Some students blame not only inadequate counseling but also unsupportive campus environments for undergraduate mental-health problems. At Columbia, students complain about days-long waits for counseling appointments. One sophomore, who saw a fellow student, Andrea Melendez, fall eight stories to her death last month, was unable to do homework afterward. Yet he was denied an extension for a major paper due the next day. "I was told I'd had two weeks to work on it," he told TIME. In a recent editorial, the Columbia Daily Spectator demanded greater sensitivity for students' needs. "Students receive psychological support from a system that seems visible only after the death of a classmate," it said. "We need to look at whether there is enough counseling available before the tragedy to deal with the normal rigors of a Columbia day."

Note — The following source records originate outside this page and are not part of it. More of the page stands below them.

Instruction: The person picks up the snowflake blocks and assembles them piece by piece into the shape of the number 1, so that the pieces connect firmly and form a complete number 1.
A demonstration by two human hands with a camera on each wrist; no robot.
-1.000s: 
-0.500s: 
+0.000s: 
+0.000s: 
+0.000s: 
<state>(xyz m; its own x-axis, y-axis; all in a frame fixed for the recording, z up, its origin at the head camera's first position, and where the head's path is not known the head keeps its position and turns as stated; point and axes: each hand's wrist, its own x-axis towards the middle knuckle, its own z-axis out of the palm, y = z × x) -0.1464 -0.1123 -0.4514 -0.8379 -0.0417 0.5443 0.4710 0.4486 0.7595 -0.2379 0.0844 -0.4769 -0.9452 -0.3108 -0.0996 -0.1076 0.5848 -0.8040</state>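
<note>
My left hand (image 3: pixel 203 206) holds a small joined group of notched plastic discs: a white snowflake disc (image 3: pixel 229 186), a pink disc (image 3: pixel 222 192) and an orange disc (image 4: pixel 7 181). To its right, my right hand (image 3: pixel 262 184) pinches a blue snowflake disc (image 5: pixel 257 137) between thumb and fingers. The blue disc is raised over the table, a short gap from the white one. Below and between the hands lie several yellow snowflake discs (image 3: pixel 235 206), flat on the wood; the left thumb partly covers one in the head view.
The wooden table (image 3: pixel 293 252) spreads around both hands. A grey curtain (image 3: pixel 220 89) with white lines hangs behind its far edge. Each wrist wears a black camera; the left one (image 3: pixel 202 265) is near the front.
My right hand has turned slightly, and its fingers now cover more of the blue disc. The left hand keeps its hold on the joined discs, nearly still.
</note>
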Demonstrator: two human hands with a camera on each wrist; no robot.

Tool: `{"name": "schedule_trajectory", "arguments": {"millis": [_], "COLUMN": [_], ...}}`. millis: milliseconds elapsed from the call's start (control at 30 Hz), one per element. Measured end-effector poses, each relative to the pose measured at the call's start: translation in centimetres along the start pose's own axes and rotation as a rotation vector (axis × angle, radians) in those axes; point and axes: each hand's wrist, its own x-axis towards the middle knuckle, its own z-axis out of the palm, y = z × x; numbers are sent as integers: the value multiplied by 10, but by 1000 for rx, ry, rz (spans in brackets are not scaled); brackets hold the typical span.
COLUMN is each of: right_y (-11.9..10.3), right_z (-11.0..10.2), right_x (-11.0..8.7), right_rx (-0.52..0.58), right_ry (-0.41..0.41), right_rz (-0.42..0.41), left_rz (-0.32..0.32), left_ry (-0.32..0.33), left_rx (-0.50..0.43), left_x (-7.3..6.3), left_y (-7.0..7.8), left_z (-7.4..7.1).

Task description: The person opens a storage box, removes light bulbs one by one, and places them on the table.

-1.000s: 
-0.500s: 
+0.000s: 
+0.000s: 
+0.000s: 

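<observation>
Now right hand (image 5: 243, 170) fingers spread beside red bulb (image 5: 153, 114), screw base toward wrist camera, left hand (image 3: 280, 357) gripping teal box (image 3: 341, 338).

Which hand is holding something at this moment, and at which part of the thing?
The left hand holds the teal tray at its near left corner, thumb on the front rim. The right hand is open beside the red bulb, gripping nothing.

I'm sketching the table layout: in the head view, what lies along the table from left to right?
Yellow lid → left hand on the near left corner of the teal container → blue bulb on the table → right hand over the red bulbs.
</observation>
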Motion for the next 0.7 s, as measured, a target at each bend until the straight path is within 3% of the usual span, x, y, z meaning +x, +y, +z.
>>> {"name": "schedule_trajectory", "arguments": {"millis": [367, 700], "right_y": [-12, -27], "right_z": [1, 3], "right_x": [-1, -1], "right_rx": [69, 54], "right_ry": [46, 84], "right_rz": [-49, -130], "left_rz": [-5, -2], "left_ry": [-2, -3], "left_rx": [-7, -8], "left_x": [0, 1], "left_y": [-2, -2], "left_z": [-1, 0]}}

Some schools are taking these concerns to heart. In 1999, Harvard commissioned a broad study of its counseling services, which resulted in a larger budget, shorter waiting times for appointments and an information campaign aimed at helping faculty members spot troubled pupils. Dartmouth College, where the number of students admitting to psychiatric problems rose tenfold in the past three years, recently held a symposium on psychiatric health. And Columbia University officials, while declining to comment on any specific incidents, citing privacy laws, say counseling services and residence-life programs intended to support undergraduates have been substantially upgraded in the past five years.